This paper presents deep learning-based approach to perform image registration. Infrared and visible images of car data set are acquired during night-time with the help of drones.  Overall, the paper address very interesting practical problem and application of Generative adversarial networks but it lacks the explanation of deep models. Also, I would suggest rewriting abstract and start of introduction section as I find in appropriate selection of vocabulary for scientific writing e.g., hotpot etc. Several sentences are not clear e.g., Line 2,4,18, 28-30, 35,67 etc.

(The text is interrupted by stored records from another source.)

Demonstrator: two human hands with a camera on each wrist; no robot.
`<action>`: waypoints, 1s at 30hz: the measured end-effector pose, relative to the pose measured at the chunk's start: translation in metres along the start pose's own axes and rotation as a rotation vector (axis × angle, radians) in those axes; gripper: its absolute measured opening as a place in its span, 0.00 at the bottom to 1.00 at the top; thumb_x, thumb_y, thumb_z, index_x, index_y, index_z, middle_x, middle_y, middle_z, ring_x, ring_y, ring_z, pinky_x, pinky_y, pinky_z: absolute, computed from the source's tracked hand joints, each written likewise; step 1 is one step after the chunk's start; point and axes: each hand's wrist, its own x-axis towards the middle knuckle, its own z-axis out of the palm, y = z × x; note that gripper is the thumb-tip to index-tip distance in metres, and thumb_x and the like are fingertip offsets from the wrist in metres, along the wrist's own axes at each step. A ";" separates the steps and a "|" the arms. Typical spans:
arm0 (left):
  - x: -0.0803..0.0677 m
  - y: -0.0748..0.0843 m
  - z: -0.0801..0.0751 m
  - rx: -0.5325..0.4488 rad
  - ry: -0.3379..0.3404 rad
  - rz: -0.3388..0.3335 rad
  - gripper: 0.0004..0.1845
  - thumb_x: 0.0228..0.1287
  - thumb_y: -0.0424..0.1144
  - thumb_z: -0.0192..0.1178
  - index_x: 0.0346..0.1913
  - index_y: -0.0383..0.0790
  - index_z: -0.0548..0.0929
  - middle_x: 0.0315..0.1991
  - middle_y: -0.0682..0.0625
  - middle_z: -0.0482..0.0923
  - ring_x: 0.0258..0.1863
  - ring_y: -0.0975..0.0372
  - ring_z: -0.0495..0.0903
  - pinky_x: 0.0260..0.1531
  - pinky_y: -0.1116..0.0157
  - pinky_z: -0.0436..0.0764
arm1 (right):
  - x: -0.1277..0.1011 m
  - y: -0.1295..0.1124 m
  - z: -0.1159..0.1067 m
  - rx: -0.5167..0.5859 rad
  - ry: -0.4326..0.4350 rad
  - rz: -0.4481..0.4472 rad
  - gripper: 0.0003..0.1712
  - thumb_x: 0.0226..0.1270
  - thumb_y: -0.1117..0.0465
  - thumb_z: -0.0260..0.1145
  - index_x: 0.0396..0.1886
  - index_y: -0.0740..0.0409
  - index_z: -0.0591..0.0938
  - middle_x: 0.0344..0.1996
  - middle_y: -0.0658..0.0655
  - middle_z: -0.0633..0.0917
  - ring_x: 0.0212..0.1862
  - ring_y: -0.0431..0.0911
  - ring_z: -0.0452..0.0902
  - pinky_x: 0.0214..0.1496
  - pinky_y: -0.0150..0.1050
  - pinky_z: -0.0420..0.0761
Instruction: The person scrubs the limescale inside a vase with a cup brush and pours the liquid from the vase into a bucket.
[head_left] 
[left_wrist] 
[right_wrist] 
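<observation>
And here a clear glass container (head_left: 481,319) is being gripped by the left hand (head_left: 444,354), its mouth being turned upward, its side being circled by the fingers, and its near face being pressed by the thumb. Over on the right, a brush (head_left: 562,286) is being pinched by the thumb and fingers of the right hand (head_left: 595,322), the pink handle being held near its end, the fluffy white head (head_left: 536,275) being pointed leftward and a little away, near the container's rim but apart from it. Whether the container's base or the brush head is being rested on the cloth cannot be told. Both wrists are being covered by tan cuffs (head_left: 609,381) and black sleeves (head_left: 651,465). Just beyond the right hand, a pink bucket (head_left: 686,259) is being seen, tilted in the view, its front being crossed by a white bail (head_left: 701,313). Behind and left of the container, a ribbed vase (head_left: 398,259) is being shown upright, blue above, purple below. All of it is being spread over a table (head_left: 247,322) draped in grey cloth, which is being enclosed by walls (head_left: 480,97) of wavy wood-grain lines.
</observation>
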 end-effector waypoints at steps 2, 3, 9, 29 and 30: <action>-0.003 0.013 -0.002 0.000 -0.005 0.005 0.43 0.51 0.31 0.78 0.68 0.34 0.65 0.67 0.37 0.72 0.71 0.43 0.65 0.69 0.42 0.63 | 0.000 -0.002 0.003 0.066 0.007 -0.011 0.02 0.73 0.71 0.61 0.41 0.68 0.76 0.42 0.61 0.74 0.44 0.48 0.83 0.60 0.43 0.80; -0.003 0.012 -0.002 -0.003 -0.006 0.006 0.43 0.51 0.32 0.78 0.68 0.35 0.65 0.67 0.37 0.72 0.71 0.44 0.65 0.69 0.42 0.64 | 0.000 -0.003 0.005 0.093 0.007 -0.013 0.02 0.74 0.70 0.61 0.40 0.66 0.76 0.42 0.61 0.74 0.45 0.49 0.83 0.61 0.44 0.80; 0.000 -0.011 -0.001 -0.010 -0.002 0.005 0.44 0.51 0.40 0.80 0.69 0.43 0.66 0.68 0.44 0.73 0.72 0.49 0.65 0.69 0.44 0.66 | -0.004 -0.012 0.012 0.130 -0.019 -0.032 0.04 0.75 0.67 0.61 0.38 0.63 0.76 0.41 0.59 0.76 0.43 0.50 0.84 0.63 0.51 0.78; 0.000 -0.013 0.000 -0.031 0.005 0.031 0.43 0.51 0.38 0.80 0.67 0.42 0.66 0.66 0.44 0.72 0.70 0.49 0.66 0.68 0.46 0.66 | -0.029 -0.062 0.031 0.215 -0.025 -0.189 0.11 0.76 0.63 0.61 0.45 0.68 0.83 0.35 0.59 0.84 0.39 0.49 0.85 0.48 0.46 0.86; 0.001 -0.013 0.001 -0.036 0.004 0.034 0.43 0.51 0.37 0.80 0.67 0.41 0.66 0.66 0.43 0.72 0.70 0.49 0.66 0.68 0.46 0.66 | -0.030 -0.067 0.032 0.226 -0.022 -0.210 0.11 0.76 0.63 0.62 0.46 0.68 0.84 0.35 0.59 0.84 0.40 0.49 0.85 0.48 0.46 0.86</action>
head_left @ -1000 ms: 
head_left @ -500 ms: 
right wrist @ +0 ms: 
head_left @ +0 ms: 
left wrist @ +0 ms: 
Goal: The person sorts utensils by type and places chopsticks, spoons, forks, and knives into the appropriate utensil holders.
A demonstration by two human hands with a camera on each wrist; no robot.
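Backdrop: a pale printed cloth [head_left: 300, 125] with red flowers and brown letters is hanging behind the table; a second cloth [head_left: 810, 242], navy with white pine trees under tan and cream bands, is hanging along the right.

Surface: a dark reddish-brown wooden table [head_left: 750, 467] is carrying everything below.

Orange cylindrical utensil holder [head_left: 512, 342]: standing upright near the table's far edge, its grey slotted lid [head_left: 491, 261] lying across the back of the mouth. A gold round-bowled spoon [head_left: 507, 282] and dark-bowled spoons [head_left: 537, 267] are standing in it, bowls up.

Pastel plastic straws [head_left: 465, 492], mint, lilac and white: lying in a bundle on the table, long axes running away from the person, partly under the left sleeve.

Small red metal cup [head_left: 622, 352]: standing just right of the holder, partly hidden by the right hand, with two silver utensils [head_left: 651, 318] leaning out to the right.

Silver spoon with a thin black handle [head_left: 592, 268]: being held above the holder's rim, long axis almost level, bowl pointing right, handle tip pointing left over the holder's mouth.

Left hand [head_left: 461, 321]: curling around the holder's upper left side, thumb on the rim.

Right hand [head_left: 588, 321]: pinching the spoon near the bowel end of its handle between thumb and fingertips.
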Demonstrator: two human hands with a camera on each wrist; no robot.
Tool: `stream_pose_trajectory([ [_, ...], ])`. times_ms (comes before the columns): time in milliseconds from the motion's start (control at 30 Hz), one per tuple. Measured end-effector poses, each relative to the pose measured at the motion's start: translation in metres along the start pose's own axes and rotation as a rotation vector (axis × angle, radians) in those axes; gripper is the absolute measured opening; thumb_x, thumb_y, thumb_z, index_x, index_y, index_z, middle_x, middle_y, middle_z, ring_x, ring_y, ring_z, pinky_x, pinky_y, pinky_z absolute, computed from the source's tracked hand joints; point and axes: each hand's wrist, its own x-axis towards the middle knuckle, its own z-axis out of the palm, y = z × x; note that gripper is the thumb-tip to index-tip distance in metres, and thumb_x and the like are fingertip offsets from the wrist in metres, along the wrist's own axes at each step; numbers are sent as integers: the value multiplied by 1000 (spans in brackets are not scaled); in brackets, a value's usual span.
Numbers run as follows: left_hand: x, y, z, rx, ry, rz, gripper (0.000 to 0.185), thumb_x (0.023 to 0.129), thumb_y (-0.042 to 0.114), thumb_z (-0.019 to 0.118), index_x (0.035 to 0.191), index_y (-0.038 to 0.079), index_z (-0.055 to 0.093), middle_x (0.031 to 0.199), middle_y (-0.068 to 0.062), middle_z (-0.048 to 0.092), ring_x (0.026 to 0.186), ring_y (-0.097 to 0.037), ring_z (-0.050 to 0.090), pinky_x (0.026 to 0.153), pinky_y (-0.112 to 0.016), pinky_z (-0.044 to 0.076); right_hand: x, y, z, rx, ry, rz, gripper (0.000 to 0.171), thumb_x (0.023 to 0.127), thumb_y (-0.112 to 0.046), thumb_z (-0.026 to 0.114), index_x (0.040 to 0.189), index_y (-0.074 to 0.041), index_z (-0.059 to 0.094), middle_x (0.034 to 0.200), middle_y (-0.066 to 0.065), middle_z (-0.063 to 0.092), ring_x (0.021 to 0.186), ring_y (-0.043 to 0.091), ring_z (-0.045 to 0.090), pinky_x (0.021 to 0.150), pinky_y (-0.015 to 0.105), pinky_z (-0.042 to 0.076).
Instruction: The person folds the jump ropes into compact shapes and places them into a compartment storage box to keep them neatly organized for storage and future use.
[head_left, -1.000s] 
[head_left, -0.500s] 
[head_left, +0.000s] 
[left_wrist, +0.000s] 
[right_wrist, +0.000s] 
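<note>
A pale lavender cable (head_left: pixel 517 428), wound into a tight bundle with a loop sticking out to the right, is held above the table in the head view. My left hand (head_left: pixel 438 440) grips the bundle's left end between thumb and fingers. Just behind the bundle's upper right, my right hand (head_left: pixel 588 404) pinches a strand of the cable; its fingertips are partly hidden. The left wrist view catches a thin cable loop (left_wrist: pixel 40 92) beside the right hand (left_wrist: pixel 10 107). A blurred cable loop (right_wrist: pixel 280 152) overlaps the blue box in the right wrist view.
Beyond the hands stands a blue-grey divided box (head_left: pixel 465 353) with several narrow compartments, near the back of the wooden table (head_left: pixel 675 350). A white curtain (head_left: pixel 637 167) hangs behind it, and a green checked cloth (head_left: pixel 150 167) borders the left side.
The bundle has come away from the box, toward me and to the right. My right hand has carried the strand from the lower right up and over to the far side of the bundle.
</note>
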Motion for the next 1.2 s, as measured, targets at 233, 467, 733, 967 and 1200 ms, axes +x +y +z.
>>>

So, I would suggest revising the paper with more detail technical explanation and precising the introduction part especially when there is no state of the part there e.g., on page 3, it seems that you are summarizing the reference paper.

Response:

We feel great thanks for your keen and careful check on our article, which is of a great value to improve the quality of our manuscript. All comments are considered seriously and the responses are put forward accordingly. The revised introduction, abstract and words are as follows:

Revisions in the introductions:

More detailed technical explanations and precise introductions are added in the Introduction in Page 3, especially to the key model GAN, visible fusion branch, infrared fusion branch and self-attention fusion model as follows:

Generative Adversarial Networks (GAN) is a popular generation model used in the image reconstruction. GAN contains a generator and a discriminator in order to generate the similar images with the reference images. The generator consists of several convolution layers with up-pooling operations to enlarge the size of the inputs. And the discriminator is a classification with convolution layers and down-pooling operations to discriminate the fake reconstructed images from the true reference images. GAN is introduced into the fusion work of infrared and visible images in recent years.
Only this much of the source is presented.